### WHAT YOU SHOULD DO
Apart from the pictures, print the data below exactly as given.

### MATERIAL TO PROCESS
-------
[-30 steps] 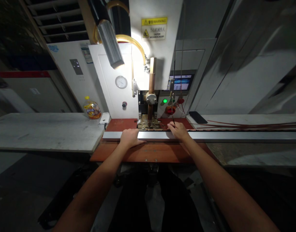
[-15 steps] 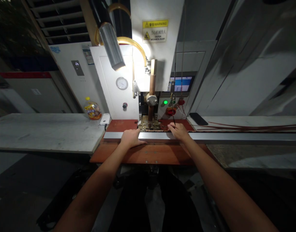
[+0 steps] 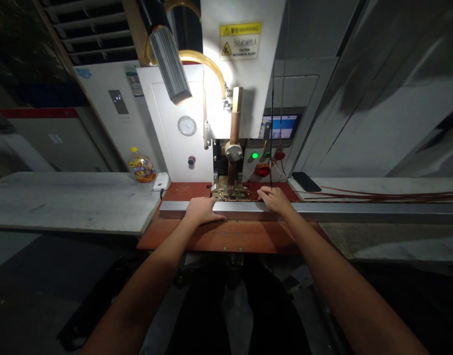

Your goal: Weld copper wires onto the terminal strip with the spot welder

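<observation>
My left hand lies over the left part of a long silver metal bar, fingers on its top and the thumb stretched apart along its front side. My right hand is closed in a pinch at the bar's back edge, right of a small brass-coloured fixture. What its fingertips hold is too small to make out. A thin dark line rises from behind this hand; I cannot tell if the fingers grip it. Directly above the fixture stands a copper-coloured press rod, its tip close to the fixture.
The machine has a lamp, a pressure gauge, a lit green button and a screen. A bottle and a white device stand left. At right lie a phone and reddish-brown strips.
Both hands keep nearly the same places on the bar. The thin dark line above my right hand now looks straighter and more upright. The view has shifted slightly.
</observation>
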A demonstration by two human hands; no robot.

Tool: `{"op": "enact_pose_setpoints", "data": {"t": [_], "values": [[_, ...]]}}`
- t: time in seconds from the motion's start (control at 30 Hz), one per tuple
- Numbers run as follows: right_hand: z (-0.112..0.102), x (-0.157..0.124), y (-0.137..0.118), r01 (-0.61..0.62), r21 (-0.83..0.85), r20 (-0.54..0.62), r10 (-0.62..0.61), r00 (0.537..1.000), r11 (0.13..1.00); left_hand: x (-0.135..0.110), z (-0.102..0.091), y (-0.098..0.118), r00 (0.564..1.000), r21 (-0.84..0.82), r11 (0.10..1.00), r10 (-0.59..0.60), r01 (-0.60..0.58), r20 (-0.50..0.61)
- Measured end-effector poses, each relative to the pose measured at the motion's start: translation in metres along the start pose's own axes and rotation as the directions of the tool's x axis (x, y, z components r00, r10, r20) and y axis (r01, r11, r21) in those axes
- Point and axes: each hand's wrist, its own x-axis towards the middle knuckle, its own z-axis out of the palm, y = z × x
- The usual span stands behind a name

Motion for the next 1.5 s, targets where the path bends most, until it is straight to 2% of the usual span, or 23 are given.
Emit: {"op": "enact_pose_setpoints", "data": {"t": [0.7,0.93,1.03,1.23,1.5], "values": [[0.002,0.004,-0.002,-0.019,-0.060,-0.033,0.017,0.999,0.998,0.009,-0.001,-0.003,1.000,-0.005,1.000,-0.006,0.006,0.015],[-0.004,0.007,-0.013,0.029,-0.010,0.002,-0.029,1.000,1.000,0.011,-0.004,-0.002,0.999,-0.013,0.999,-0.033,0.033,0.038],[0.000,0.010,-0.020,0.050,0.046,0.030,-0.051,0.998,0.998,0.012,-0.003,-0.002,0.998,-0.016,0.999,-0.040,0.041,0.041],[0.013,0.013,-0.032,0.051,0.052,0.070,-0.054,0.996,0.997,0.012,-0.004,-0.002,0.998,-0.014,0.999,-0.036,0.037,0.045],[0.015,0.017,-0.038,0.048,0.041,0.132,-0.053,0.990,0.998,0.012,-0.002,-0.003,0.999,-0.001,1.000,-0.015,0.015,0.031]]}}
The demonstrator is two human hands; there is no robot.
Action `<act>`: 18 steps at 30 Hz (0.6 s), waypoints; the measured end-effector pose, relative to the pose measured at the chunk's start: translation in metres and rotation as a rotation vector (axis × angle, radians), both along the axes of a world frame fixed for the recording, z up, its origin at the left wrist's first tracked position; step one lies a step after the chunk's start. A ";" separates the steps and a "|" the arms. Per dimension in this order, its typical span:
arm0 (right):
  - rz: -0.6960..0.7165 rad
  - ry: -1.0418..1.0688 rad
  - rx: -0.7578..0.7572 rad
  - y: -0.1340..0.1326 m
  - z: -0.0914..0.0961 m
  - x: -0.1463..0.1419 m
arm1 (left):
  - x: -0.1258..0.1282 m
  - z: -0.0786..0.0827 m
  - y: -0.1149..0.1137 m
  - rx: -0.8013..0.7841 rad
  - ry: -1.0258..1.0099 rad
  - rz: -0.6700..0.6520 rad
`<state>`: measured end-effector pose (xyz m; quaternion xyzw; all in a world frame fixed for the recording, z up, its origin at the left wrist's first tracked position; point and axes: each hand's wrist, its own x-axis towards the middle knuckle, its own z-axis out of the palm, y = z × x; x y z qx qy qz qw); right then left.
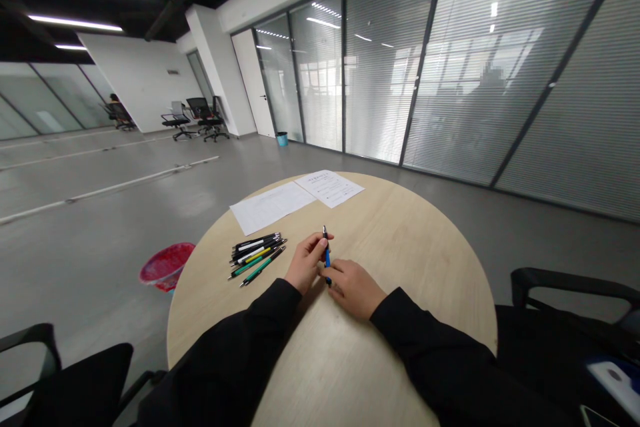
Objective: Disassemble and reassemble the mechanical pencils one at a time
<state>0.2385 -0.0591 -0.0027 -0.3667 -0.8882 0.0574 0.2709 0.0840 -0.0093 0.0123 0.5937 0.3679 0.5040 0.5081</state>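
Observation:
Between my two hands is a blue pen (327, 256) with a silver tip and dark ends, pointing away from me above the round wooden table (400, 240). My left hand (306, 260) pinches its upper part between thumb and fingers. Lower down, the fingers of my right hand (354, 285) close on the pen's near end. To the left of my left hand lies a pile of several pens, among them a green pen (263, 267), a yellow pen (259, 255) and black ones.
Two sheets of printed paper, a left sheet (273, 205) and a right sheet (331, 188), lie at the table's far edge. A red basin-like container (166, 265) stands on the floor at left. Black chairs flank the table, one armrest (570, 283) at right. Glass partitions (385, 73) stand beyond.

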 end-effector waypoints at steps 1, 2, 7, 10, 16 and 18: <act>-0.013 -0.007 0.021 0.000 0.000 0.000 | 0.000 0.001 -0.001 0.012 0.004 -0.009; -0.024 -0.011 0.040 -0.001 0.000 -0.001 | 0.000 0.003 -0.002 0.024 0.008 -0.014; -0.041 -0.020 0.092 -0.001 -0.001 -0.001 | 0.000 0.009 -0.005 0.071 0.016 0.001; -0.039 -0.026 0.090 0.000 -0.001 0.000 | -0.001 0.008 -0.004 0.079 0.024 0.000; -0.036 -0.034 0.069 0.000 0.000 0.000 | -0.002 0.007 -0.004 0.075 0.039 -0.005; -0.030 -0.039 0.065 0.000 0.001 0.001 | -0.002 0.008 -0.005 0.073 0.045 -0.003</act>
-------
### PROBLEM SOLUTION
[-30 steps] 
[-15 steps] 
[+0 steps] 

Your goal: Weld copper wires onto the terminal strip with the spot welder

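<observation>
My left hand lies over the left part of a long silver metal bar, fingers on its top and the thumb stretched apart along its front side. My right hand is closed in a pinch at the bar's back edge, right of a small brass-coloured fixture. What its fingertips hold is too small to make out. A thin dark line rises from behind this hand; I cannot tell if the fingers grip it. Directly above the fixture stands a copper-coloured press rod, its tip close to the fixture.
The machine has a lamp, a pressure gauge, a lit green button and a screen. A bottle and a white device stand left. At right lie a phone and reddish-brown strips.
Both hands keep nearly the same places on the bar. The thin dark line above my right hand now looks straighter and more upright. The view has shifted slightly.
</observation>
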A demonstration by two human hands; no robot.

Tool: `{"op": "enact_pose_setpoints", "data": {"t": [_], "values": [[_, ...]]}}`
- t: time in seconds from the motion's start (control at 30 Hz), one per tuple
- Numbers run as follows: right_hand: z (-0.112..0.102), x (-0.157..0.124), y (-0.137..0.118), r01 (-0.61..0.62), r21 (-0.83..0.85), r20 (-0.54..0.62), r10 (-0.62..0.61), r00 (0.537..1.000), r11 (0.13..1.00); left_hand: x (-0.135..0.110), z (-0.102..0.091), y (-0.098..0.118), r00 (0.564..1.000), r21 (-0.84..0.82), r11 (0.10..1.00), r10 (-0.59..0.60), r01 (-0.60..0.58), r20 (-0.50..0.61)
- Measured end-effector poses, each relative to the pose measured at the motion's start: translation in metres along the start pose's own axes and rotation as the directions of the tool's x axis (x, y, z components r00, r10, r20) and y axis (r01, r11, r21) in those axes
- Point and axes: each hand's wrist, its own x-axis towards the middle knuckle, its own z-axis out of the palm, y = z × x
- The usual span stands behind a name

Motion for the next 1.5 s, targets where the path bends most, until it is straight to 2% of the usual span, or 23 are given.
Emit: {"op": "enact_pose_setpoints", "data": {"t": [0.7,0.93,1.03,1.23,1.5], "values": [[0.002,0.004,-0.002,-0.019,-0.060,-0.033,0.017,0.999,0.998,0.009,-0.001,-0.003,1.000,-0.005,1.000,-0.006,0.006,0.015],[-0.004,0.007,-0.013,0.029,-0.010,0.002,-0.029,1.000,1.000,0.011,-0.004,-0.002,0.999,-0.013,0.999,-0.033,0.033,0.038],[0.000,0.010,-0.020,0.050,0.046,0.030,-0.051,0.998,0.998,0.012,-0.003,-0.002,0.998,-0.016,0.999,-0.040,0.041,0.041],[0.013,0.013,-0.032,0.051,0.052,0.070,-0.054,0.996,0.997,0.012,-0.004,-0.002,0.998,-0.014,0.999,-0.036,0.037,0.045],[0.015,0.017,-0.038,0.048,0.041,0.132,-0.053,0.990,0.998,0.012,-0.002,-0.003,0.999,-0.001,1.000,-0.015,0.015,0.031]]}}
The demonstrator is two human hands; there is no robot.
Action `<act>`: 18 steps at 30 Hz (0.6 s), waypoints; the measured end-effector pose, relative to the pose measured at the chunk's start: translation in metres and rotation as a rotation vector (axis × angle, radians), both along the axes of a world frame fixed for the recording, z up, its origin at the left wrist's first tracked position; step one lies a step after the chunk's start. A ";" separates the steps and a "|" the arms. Per dimension in this order, its typical span:
arm0 (right):
  - rz: -0.6960..0.7165 rad
  - ry: -1.0418..1.0688 rad
  - rx: -0.7578..0.7572 rad
  - y: -0.1340..0.1326 m
  - z: -0.0914..0.0961 m
  - x: -0.1463..0.1419 m
arm1 (left):
  - x: -0.1258..0.1282 m
  - z: -0.0786..0.0827 m
  - y: -0.1149..0.1137 m
  - rx: -0.8013..0.7841 rad
  - ry: -1.0258..1.0099 rad
  - rz: -0.6700..0.6520 rad
`<state>`: measured end-effector pose (xyz m; quaternion xyzw; all in a world frame fixed for the recording, z up, its origin at the left wrist's first tracked position; point and axes: each hand's wrist, its own x-axis towards the middle knuckle, its own z-axis out of the palm, y = z × x; x y z qx qy qz qw); right then left.
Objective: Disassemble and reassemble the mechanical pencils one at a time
<state>0.2385 -0.0591 -0.0027 -0.3667 -0.8882 0.0574 0.2709 0.0840 -0.0093 0.0123 0.5937 0.3679 0.5040 0.5081</state>
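Observation:
Between my two hands is a blue pen (327, 256) with a silver tip and dark ends, pointing away from me above the round wooden table (400, 240). My left hand (306, 260) pinches its upper part between thumb and fingers. Lower down, the fingers of my right hand (354, 285) close on the pen's near end. To the left of my left hand lies a pile of several pens, among them a green pen (263, 267), a yellow pen (259, 255) and black ones.
Two sheets of printed paper, a left sheet (273, 205) and a right sheet (331, 188), lie at the table's far edge. A red basin-like container (166, 265) stands on the floor at left. Black chairs flank the table, one armrest (570, 283) at right. Glass partitions (385, 73) stand beyond.
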
 end-effector waypoints at steps 1, 2, 7, 10, 16 and 18: <act>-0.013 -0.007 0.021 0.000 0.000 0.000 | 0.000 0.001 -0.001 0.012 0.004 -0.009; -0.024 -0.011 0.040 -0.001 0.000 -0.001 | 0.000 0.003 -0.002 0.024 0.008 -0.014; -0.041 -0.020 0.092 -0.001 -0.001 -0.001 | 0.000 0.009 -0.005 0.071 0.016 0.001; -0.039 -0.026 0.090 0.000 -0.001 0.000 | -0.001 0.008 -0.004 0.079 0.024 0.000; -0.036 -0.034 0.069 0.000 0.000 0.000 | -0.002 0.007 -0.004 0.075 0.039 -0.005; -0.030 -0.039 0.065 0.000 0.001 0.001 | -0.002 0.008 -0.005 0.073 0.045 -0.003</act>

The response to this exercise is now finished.